Vane vomitó cuatro veces. Y todo comenzó a brillar. Los colores también. El San Pedro hacía ruido en mis tripas. Aunque no tanto como en el baño. El charango también hacía ruidos. Brillantes. Pero ruidos. El cielo detrás de las ventanas se oscureció y volvió a iluminarse. Vane regresó del baño y me hizo reír como siempre. Un poco más también. Llovía. Mis manos apenas se despegaban del charango. Aprendí a poner los dedos en Fa+, Sol7, Do+, Mi7 y La-. Y a saltar de uno a otro. Sin esfuerzos. Como un niño descerebrado. Vane me hacía reír.
Y me hizo ver animales en el cielorraso de madera.
El San Pedro tal vez fuera Trichocereus scopulicola, o en todo caso T. pachanoi. Esos cactus tienen mescalina. La mescalina pasa al agua del té, luego a la sangre. La sangre llega al cerebro. La mescalina toca los neurorreceptores 5-HT2A de la serotonina.
Finalmente fue saliendo algo parecido a música. Si es que se puede definir qué es música y qué no lo es. Era la primera vez que tocaba un instrumento.
Por la ventana se intuían los tejados de Sucre.
Una semana después estábamos en Potosí, visitando las minas. Salteamos las turísticas agencias y nos fuimos en trufi hasta el campamento minero en la base del Cerro Rico, un lugar desolado, de obradores de chapa sobre tierra removida, un lugar donde abunda el gris y el marrón. Ahí, por casualidad nos cruzamos con Basilio Vargas, el protagonista de un documental que había visto hacía tiempo y que recuerdo que me gustó. Es del año 2005. En aquel momento Basilio tenía catorce años y trabajaba en las minas. La película ganó muchos premios y hoy Basilio sigue en las minas.
Entramos a una con un amigo de Basilio. A pocos metros de ahí, Vanesa, la hermana de Basilio, rastrillaba piedras grises sobre un fondo gris.
La mina era parecida a muchas otras de Bolivia.
Una semana después estábamos en Cochabamba, consiguiendo un mapa detallado en el Instituto Geográfico Militar para entrar al TIPNIS (Territorio Indígena y Parque Nacional Isiboro Sécure). Nuestro próximo destino es la selva, en el centro de Bolivia. El Chapare, un lugar al que no va casi nadie.
Entonces buscamos las oficinas de las SERNAP (Servicio Nacional de Áreas Protegidas) para sacar los permisos, pero no la encontramos. La única dirección que conseguimos nos llevó hasta una casa en las afueras de la ciudad, una casa abandonada. Un vecino nos dijo que se habían mudado hacía tiempo.

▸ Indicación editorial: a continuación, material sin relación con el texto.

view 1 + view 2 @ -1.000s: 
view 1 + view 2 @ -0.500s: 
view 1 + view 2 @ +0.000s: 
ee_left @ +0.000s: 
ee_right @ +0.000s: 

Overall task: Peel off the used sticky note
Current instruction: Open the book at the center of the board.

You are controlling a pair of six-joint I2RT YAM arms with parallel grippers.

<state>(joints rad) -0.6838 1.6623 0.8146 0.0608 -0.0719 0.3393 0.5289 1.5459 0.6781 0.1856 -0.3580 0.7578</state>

Después de haber paseado por diferentes oficinas de la municipalidad, finalmente, un empleado que había trabajado ahí nos informó que se habían trasladado a Villa Tunari.
Bajamos a la selva, a Villa Tunari. Acampamos en el Hostal Mirador, que es muy recomendable, tiene de todo: habitaciones (desde 47 bs. por persona), camping, piscina, cocina, un gran jardín selvático, un orquidiario, mesas de pool, ping-pong, metegol y vistas increíbles al río y las montañas, por lejos las mejores del pueblo. Si dicen que van de parte nuestra les hacen descuento.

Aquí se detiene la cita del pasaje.